● **PROMPT**
In your copy, leave out the pictures and output only the lines from the one holding "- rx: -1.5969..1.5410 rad" through the end of the data below, exactly.

Records from a dataset:
******************************

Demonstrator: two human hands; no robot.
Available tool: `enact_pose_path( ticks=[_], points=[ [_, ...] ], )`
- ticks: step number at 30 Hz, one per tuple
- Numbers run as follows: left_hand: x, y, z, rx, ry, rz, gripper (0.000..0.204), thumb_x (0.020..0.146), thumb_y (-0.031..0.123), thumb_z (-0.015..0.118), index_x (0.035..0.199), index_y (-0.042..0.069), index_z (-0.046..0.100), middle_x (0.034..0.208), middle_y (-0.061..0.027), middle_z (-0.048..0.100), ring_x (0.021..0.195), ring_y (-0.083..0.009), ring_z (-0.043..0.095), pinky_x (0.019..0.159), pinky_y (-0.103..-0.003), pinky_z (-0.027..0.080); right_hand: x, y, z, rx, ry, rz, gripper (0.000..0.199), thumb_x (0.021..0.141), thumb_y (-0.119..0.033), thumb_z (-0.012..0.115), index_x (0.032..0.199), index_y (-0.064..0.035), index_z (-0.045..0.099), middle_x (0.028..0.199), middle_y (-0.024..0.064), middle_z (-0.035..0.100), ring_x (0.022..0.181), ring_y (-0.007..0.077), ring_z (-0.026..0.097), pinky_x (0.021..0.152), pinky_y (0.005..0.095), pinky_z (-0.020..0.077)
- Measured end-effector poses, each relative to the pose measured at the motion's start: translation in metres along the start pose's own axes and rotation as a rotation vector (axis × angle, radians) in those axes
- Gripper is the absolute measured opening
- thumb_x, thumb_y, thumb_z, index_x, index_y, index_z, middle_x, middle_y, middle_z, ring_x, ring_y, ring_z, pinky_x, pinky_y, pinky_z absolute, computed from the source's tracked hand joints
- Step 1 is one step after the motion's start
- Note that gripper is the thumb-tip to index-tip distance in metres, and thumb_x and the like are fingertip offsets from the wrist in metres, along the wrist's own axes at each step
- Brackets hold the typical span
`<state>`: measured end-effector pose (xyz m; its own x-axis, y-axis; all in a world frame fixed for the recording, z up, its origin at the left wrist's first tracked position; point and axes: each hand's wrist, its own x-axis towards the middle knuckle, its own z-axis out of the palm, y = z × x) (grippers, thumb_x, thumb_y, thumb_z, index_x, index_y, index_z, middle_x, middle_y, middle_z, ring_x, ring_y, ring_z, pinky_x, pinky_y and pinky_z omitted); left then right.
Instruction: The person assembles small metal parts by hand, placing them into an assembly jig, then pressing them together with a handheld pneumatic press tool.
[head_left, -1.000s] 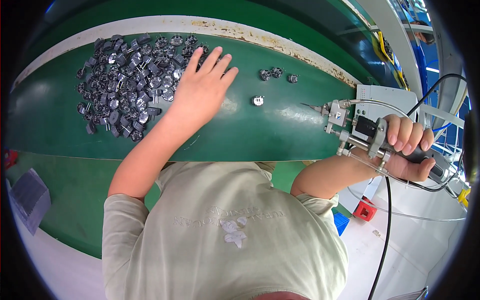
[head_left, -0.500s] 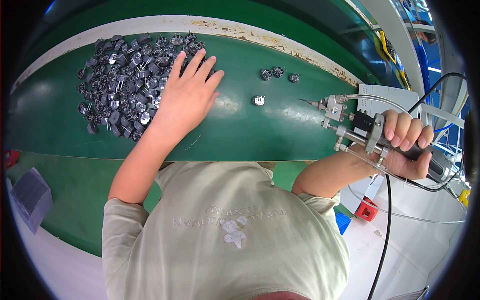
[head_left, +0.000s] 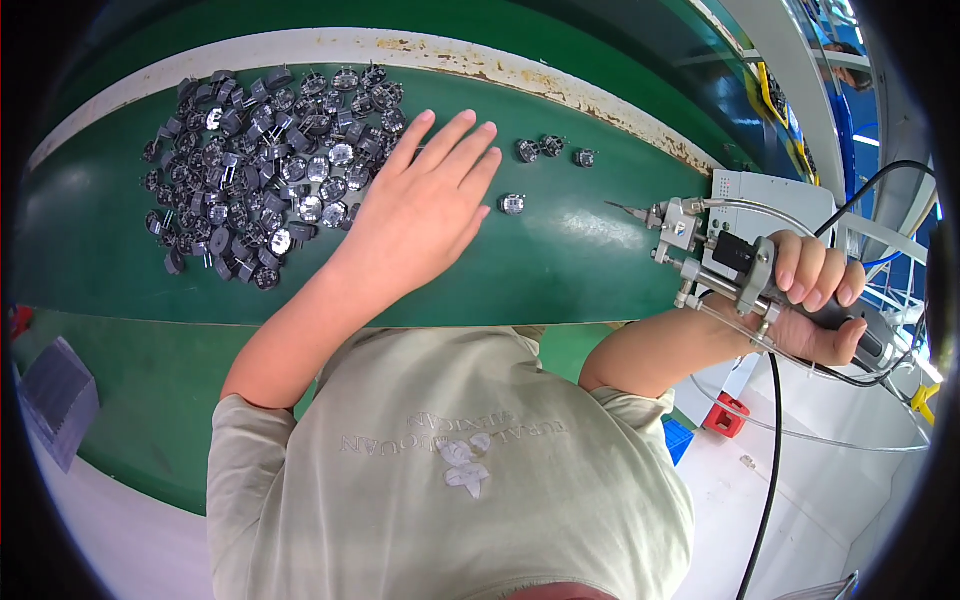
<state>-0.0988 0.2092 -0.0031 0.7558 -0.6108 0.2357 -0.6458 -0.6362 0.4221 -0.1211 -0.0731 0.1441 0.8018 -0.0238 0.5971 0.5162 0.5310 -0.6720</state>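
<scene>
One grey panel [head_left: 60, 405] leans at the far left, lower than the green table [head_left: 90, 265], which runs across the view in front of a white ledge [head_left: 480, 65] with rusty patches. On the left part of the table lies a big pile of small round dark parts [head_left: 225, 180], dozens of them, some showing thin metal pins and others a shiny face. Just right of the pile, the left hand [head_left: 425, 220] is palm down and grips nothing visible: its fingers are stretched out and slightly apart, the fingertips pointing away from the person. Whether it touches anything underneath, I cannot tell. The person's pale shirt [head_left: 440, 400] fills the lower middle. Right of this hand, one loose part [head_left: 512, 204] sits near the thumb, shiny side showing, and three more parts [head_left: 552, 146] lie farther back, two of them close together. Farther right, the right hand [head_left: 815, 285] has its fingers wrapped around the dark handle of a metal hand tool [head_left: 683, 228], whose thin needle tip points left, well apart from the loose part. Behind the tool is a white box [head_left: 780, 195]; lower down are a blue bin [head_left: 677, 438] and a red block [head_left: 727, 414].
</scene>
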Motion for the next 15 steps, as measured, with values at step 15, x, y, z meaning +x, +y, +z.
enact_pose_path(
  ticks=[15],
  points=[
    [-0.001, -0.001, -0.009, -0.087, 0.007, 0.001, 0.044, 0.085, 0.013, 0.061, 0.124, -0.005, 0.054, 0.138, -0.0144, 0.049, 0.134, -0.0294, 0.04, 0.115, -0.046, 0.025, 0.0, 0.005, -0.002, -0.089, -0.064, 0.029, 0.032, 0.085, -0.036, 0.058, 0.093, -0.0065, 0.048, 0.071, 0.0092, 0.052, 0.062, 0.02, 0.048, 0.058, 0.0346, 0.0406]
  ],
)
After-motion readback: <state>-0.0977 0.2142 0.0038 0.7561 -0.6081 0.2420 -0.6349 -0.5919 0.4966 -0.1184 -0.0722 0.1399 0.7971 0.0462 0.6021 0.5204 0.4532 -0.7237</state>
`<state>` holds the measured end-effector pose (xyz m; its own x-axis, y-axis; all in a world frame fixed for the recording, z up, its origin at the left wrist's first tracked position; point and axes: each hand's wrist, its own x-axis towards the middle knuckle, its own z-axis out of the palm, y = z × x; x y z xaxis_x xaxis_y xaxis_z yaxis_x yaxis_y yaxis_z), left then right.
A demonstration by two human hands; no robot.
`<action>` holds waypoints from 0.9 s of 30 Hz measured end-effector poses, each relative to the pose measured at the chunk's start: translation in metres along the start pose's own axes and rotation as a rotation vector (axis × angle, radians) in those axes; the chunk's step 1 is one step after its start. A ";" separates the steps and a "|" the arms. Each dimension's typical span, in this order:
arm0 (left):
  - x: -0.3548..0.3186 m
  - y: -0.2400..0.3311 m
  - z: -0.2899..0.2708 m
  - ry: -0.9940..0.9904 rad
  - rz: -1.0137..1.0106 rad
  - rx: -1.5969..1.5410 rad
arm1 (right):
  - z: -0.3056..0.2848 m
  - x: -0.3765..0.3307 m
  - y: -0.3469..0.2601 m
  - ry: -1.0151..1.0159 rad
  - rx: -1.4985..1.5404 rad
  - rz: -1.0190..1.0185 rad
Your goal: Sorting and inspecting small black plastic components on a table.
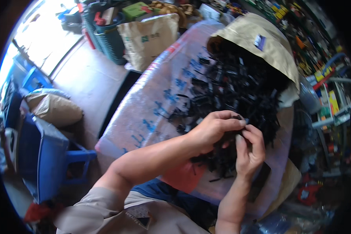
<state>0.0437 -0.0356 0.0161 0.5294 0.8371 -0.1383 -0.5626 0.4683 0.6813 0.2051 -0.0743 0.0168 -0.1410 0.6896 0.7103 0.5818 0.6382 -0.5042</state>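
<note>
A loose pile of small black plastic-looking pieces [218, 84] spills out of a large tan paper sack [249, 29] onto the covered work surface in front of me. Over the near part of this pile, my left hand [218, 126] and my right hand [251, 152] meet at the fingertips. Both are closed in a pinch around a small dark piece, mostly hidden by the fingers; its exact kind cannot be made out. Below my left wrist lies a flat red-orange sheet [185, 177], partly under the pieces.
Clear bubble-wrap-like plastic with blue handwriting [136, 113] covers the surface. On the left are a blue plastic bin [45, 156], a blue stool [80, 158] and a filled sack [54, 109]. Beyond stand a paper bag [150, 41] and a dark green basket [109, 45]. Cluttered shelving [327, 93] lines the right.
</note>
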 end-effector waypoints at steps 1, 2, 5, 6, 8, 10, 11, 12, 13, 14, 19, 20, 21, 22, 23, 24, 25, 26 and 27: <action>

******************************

● **ANSWER FOR THE TASK**
  - rx: -1.5969..1.5410 rad
arm1 (right):
  - z: -0.3056..0.2848 m
  - x: -0.3765..0.3307 m
  - y: -0.3469..0.2601 m
  - ry: -1.0151..1.0159 rad
  - rx: -1.4985..1.5404 rad
  - rz: -1.0190..1.0185 rad
Your goal: Sorting and inspecting small black plastic components on a table.
<state>0.0437 -0.0356 0.0161 0.5294 0.8371 -0.1383 -0.5626 0.4683 0.6813 0.2051 -0.0743 0.0168 -0.1410 0.6896 0.7103 0.5818 0.6382 -0.5042</state>
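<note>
A loose pile of small black plastic-looking pieces [218, 84] spills out of a large tan paper sack [249, 29] onto the covered work surface in front of me. Over the near part of this pile, my left hand [218, 126] and my right hand [251, 152] meet at the fingertips. Both are closed in a pinch around a small dark piece, mostly hidden by the fingers; its exact kind cannot be made out. Below my left wrist lies a flat red-orange sheet [185, 177], partly under the pieces.
Clear bubble-wrap-like plastic with blue handwriting [136, 113] covers the surface. On the left are a blue plastic bin [45, 156], a blue stool [80, 158] and a filled sack [54, 109]. Beyond stand a paper bag [150, 41] and a dark green basket [109, 45]. Cluttered shelving [327, 93] lines the right.
</note>
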 end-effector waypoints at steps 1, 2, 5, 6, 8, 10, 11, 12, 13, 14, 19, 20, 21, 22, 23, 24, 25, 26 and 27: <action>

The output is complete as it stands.